▶ **REQUIREMENT**:
Everything from the line containing "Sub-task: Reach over" to the end of the listing is to be set down exactly, both ends included, and nothing before it.

▶ **DATASET CONTENT**:

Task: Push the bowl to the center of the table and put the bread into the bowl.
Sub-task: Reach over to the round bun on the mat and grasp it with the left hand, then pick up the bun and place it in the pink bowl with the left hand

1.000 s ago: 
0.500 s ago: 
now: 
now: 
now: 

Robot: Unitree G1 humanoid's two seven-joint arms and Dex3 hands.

▶ **ANSWER BOX**:
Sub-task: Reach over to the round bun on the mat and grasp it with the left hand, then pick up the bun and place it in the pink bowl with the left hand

1.000 s ago: 
0.500 s ago: 
now: 
now: 
now: 

Robot: Unitree G1 humanoid's two seven-joint arms and Dex3 hands.

That completes the answer, and no more is expected.